The cross validation approach should be mentioned already in the results part, since that is crucial for the small number of samples used in this study.
Finally, in order to assemble a more suitable validation set, one would need variants not included in the test or training set and where the ground truth is known (maybe including previous VUS where the functional significance has been found later.)
Detailed remarks
line 107: explain “SC-ILE”
line 113: ‘steaked’ is probably a typo, please re-phrase
line 113: explain “SC-URA”
*line 117: Are the variable protein levels influencing the activity levels ?
line 128: “whiskers show”
line 149: false negative and false positive
line 150: explain abbreviation “SCP”
line 157: GR and SCP(?) assay
*line 164: The sentence starting with “Since AUROC values are close to 1.00...”and ending with “..are reliable at predicting the pathogenicity” should be re-phrased. 2 of 3 values are below 0.9 and “reliable” is a too strong word in this context.
line 172: should be “FP).

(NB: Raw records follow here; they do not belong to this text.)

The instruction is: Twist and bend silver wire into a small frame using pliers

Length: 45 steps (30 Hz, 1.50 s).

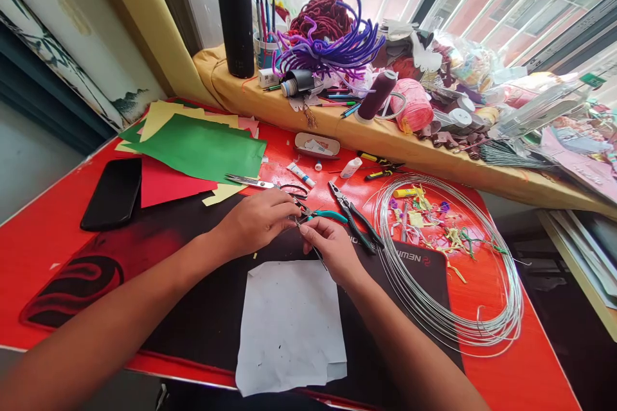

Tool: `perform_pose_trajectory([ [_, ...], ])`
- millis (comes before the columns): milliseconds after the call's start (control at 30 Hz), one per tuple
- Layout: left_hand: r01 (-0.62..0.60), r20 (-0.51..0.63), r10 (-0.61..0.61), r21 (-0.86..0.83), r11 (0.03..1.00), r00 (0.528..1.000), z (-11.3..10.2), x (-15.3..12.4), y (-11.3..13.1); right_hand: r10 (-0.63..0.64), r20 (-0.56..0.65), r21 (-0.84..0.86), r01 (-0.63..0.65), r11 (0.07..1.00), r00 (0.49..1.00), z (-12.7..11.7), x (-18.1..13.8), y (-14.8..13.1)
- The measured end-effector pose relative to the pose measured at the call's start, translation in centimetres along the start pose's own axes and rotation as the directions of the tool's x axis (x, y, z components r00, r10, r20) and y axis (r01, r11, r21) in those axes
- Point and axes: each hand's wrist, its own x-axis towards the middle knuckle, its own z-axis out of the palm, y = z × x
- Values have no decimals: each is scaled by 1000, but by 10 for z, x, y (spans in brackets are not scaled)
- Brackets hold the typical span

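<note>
Over the far edge of a sheet of white paper (292, 327), both hands meet with fingertips almost touching. My left hand (255, 221) is closed in a pinch at one end of a thin wire. My right hand (330, 247) pinches the same thin wire (319, 257), whose dark tail slants down below the fingers. Its exact shape between the fingertips is too small to make out. Just beyond the fingers lie teal-handled pliers (330, 215) and black-handled scissors (255, 182), partly hidden by my left hand. Dark-handled pliers (354, 215) rest to the right.
A large coil of silvery wire (501, 308) surrounds colourful scraps (424, 218) on the right. Coloured paper sheets (202, 144) and a black phone (112, 194) lie left. A glue bottle (351, 167) and tube (301, 174) sit behind. The cluttered ledge (289, 115) holds yarn and a black flask (234, 19).
</note>
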Motion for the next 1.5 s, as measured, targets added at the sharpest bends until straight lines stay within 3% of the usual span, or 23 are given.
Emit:
perform_pose_trajectory([
  [300,-165,41,160,265,950,986,-1,1,4,8,-19,-2,-8,1000,1000,3,1,1],
  [600,-310,-25,343,372,875,939,-1,-13,0,2,-15,54,-1,999,1000,6,-1,3],
  [1033,-192,9,202,344,919,979,8,-15,-2,38,-33,58,-36,998,999,10,0,8],
  [1333,-19,52,8,213,977,999,13,-13,0,40,-43,51,-37,998,998,12,-1,12],
  [1500,-30,77,12,231,973,997,14,-13,0,35,-47,62,-33,998,998,12,-2,14],
])
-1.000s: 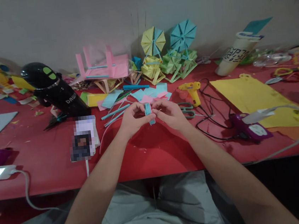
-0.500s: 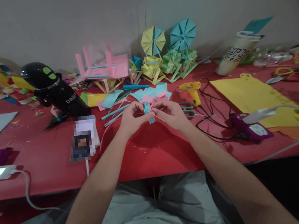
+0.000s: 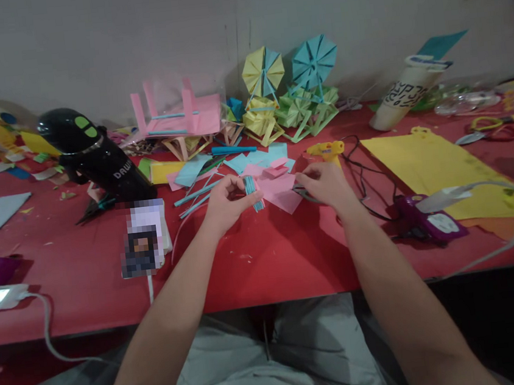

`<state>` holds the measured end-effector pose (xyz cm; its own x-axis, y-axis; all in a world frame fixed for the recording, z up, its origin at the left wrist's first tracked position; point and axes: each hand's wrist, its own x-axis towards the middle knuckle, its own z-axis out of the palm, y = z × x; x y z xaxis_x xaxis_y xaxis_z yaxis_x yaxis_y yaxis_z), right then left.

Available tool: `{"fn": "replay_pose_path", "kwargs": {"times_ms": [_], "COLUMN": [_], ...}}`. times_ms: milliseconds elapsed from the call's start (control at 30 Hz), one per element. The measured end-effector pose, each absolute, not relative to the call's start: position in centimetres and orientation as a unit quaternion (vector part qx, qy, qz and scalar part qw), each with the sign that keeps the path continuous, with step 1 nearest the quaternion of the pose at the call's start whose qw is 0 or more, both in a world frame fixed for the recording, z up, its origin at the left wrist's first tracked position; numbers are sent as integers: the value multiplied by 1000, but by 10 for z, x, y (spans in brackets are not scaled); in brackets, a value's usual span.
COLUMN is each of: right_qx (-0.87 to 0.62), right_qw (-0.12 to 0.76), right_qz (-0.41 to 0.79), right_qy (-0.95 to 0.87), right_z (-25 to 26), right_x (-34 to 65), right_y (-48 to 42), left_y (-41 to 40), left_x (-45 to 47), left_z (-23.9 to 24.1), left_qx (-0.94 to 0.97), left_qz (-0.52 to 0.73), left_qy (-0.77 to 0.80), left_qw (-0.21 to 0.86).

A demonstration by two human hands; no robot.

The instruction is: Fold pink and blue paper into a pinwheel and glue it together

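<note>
A small coil of blue and pink paper strips (image 3: 251,192) is pinched upright between the thumb and fingers of my left hand (image 3: 227,205). Over to the right, my right hand (image 3: 327,184) has its thumb and fingertips close together, apart from the coil. What they hold, if anything, is too small to make out. Grey-green scissors (image 3: 305,193) lie by these fingertips, partly covered by the hand. Between both hands is a sheet of pink paper (image 3: 281,195).
Behind my right hand lies a yellow glue gun (image 3: 326,149), its black cord leading to a purple power strip (image 3: 430,223). Blue paper tubes (image 3: 197,194) lie left. Folded paper models (image 3: 267,118) line the wall, near a black bottle (image 3: 97,154). Yellow sheets (image 3: 443,176) lie right.
My right hand has left the coil and moved right, over the scissors and in front of the glue gun. The pink sheet is more exposed. My left hand still holds the coil.
</note>
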<state>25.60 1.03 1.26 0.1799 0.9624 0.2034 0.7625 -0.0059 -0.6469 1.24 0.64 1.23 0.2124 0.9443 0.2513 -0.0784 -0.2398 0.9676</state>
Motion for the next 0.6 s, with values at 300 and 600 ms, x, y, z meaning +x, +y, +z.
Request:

AUROC”
*line 199: VUS as test set does not make any sense since the ground truth is not known
line 202: “normalized by dividing”
line 232: “Cohen’s Kappa”
*Fig. 1B, C: increase text font size, otherwise illegible
Fig. 3B: dashed line is missing
Fig. 4B: dashed line is missing
Author Response
Thanks to the reviewer for useful comments.
General remarks: VUS are not selected as validation set. VUS were selected just to use the ML in order to evaluate their fuctional impact. We are aware that sample numbers are low, but to avoid overfitting we have applied the and k-fold cross-validation method; therefore, the training set is randomly subdivided in k subsets alternatively used as validation and training set. This is explained at the beginning of the section 2.4. In the section 2.2 and 2.4, we have added some explaination of the experimental design and rationale of the study. We also added some detail in the matherials and methods for clarity
We have published previously several studies and expression levels were found always highly variable. As the expression is driven by the same GAL1 promoter, at RNA level ,expression should be similar. Here, we performed densitometry to compare the band intensity. As explained below, we did not observed higher expression level of pathogenic variants as compared to benign or BRCA1 wild type. Therefore, we conclude that biological activity is not directy affected by the protein level.
The cross validation approach was mentioned in the results as said before.
We have explained how the data were grouped at the beginning of section 2.4.
Detailed remarks
line 107: we explained it
line 113: we corrected into "streaked"
line113: we explained it
line 117: As said, we performed densitometry and we find that the protein level is highly variable. Moreover, by comparing the band intensity of pathogenic to neutral variants, we conclude that biological activity is not directly affected by the protein level.
line 128: corrected
line 149, 150 and 157: corrected
line 164: we cancelled the sentence
line 172: corrected
line 199: as said in the general remarks, we better explained that at the beginnings of section 2.4. In the section 2.5, we said that VUS were selected to run the MLs for the assessment of their functional impact. Some explaination has been added in the materials and methods.
line 202 and 232: corrected
Figures were all re-organized
figure 3b and 4b: we explained that in the legend of the figure and added the real values of the threshold.